When Ana Gracey has the misfortune (sorry, mixed fortune) to make the annals of a musical fame beyond fads, remember that you probably read it here first. Here's one "voice of a woman" giving me a hard time to find words for what it is that she does, particularly on the strength of gifts displayed in semi-"demo" shape.
Listening to 'The Unplugged Album', fleeting analogies in mind have been the vocal range and surprises a Kate Bush musters, the maturing I hear in Madonna's music before and after Alan Parker's multi-layered 'Evita' (1996; IMDb) and the voice training that went into that screen role, the great Ella F. being scatty, and the sweet-sour sadness of some of the Brit-folk renewal bands of the 1970s and early '80s.
All such passing comparisons, however, simply reflect facets of a young singer who has come into her own; the sense of listening to a lass maturing may also simply lie in the order in which I -- not Ana -- chose to compile the mp3s downloaded from her website (left to right and top to bottom for the 12 'Unplugged' tracks, followed by 'Rain You Down' (or 'You Rain Down'?) and 'Dream' (again) off the released 'Innocence' album.

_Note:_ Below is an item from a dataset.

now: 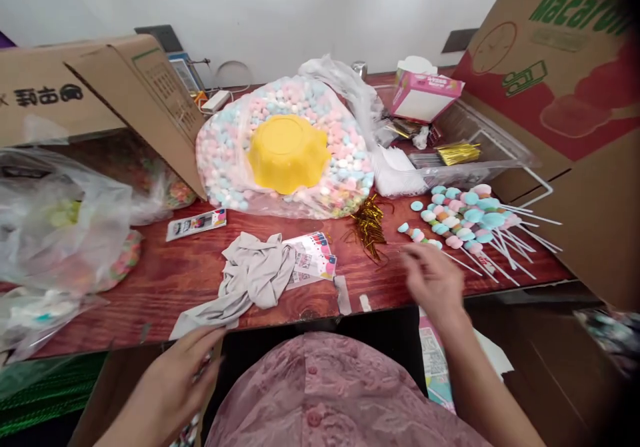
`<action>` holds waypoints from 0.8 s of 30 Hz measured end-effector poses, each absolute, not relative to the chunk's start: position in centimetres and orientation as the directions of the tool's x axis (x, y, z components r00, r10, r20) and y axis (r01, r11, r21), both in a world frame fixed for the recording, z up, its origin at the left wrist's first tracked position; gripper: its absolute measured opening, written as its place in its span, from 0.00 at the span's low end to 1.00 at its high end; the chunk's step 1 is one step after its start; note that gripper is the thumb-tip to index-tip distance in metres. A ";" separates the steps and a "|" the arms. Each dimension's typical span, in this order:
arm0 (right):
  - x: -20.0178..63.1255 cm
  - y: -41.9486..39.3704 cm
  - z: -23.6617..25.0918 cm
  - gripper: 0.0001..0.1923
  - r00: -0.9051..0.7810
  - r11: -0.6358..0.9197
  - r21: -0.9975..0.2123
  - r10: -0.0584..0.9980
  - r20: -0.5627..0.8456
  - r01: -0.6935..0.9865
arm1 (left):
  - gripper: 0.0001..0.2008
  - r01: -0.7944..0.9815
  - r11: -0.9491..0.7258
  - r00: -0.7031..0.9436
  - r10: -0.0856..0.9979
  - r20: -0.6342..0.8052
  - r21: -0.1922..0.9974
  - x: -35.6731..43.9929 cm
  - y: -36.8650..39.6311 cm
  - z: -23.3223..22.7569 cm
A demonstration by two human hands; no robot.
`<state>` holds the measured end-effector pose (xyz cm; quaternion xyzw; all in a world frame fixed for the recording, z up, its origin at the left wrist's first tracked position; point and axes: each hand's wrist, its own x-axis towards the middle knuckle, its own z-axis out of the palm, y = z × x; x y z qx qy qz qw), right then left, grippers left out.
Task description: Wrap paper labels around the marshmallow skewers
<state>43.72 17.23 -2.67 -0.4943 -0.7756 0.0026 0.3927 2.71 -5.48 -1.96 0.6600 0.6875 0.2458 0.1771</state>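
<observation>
My right hand (434,279) hovers over the red wooden table (165,270), fingers spread and blurred, holding nothing, just left of a pile of marshmallow skewers (467,219) on white sticks. My left hand (173,380) is low at the table's front edge, fingers touching the corner of a crumpled grey cloth (253,277); I cannot see whether it grips anything. Printed label cards (313,260) lie beside the cloth. A bunch of gold twist ties (369,225) lies between the cards and the skewers.
A big clear bag of pastel marshmallows (235,147) holds an upturned yellow bowl (287,152). Behind the skewers stand a clear tray (493,150) and a pink box (423,93). Cardboard boxes (555,80) flank both sides. Plastic bags (55,227) crowd the left.
</observation>
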 end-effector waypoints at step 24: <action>49.1 29.5 8.9 0.13 -0.270 0.336 0.501 0.942 -0.202 0.797 | 0.12 0.896 -0.399 0.414 0.909 -0.041 0.194 14.0 13.3 -2.0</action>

I've no idea who Ana's other musicians are, apart from Billy Thompson, a fantastic fiddler (violin virtuoso -- take your pick, pop, jazz or the "classical" touch), but her lyrics are all of love, happy love, sad love, frustrated love, sexual love, hate-love... First time round, I thought some banal; second time round I enjoyed them as simple truths sung with uncommon honesty, and third time round, the way this girl uses mere words as a trampoline for her stunning vocal acrobatics, leaps and pauses was still taking my breath away.
There are tabla in the percussion and quarter-tones in Ana's vocal chords and lungs; she went to RADA and came out with one of those rare voices that can become a played instrument -- like strings or woodwind -- at the service of pure, interwoven sound, where words are left behind. I mean something akin to what Sheila Chandra can do in a different musical domain.

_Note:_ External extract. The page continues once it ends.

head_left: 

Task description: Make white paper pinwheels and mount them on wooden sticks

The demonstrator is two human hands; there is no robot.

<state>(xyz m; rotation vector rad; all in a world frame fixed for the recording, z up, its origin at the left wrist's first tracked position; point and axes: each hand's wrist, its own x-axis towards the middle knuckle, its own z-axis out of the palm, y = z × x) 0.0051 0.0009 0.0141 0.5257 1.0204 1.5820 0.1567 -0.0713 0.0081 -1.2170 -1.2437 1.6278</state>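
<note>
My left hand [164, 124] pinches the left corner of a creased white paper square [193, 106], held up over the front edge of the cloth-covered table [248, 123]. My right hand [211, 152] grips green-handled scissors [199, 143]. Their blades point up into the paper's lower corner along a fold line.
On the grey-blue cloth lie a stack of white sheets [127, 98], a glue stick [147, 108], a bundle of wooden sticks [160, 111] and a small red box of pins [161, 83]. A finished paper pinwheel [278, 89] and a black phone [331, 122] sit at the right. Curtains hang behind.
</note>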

If there's anything I don't like about Ana's considerable style, it was an occasionally Americanised or mid-Atlantic edge which struck my just maybe unjust ears as not quite the real her -- more of a gimmick than a part of the gift most enjoyable when she is singing free. Listening again, this ceased to bother me. But it used to drive me insane when the early '90s for some reason brought a handful of British buskers to Paris's summertime Métro and they tried to sing Dylan songs like Dylan when they couldn't. When one or two of them ventured into more original stuff, this was revealed for what it was: a disservice both to their voices and to Bob Dylan.
The "semi-'demo'" term I used at the outset comes only from hearing 'Dream' (Unplugged) and then 'Dream' (Innocence) -- same song, different simplicities and subtleties -- pending purchase of an album which I hope will take her far ... and maybe bring her and the band to Paris, since I'd love to see and hear her both live and fully stripped on stage. Stripped of time. All but a couple of the songs offered on her site are "single" package length, between three and four ½ minutes long. This format might suit the music industry and radio stations, but what Ana packs into it is at times a revelation!
Her music is quite different from almost anything I know by either of her illustrious parents (who led me to her in the first place, as I wrote on Saturday), but Ana and her musicians have the originality, talent, energy, control and, already, a mastery of timing, that incite to taking risks. With a voice like Ana's and a jazz inheritance of improvised interplay between human and instrumental sound already manifest on some of these tracks, I'd give a lot to hear what this particular band can dare when it comes to a combination of jamming and pure "vocalise".
So please grace us, Gracey, with some more airy Ana. You've already got the wings. Fly high!
This entry having gestated for three days and born in the wake of a couple of quick chats today with an Arian -- Milady, too, sung the blues, now banished, I hope, by an azure sky -- tonight's choice of flower for Lady E. is suddenly quite obvious. Courtesy of some Californians, I lay at two pairs of feet, but with one special heart in mind, the bedded delphinium, nicely placed at Sheridan Gardens among "the church steeples in the village of perennials".
For its "meaning", you see, is a matter of the airs.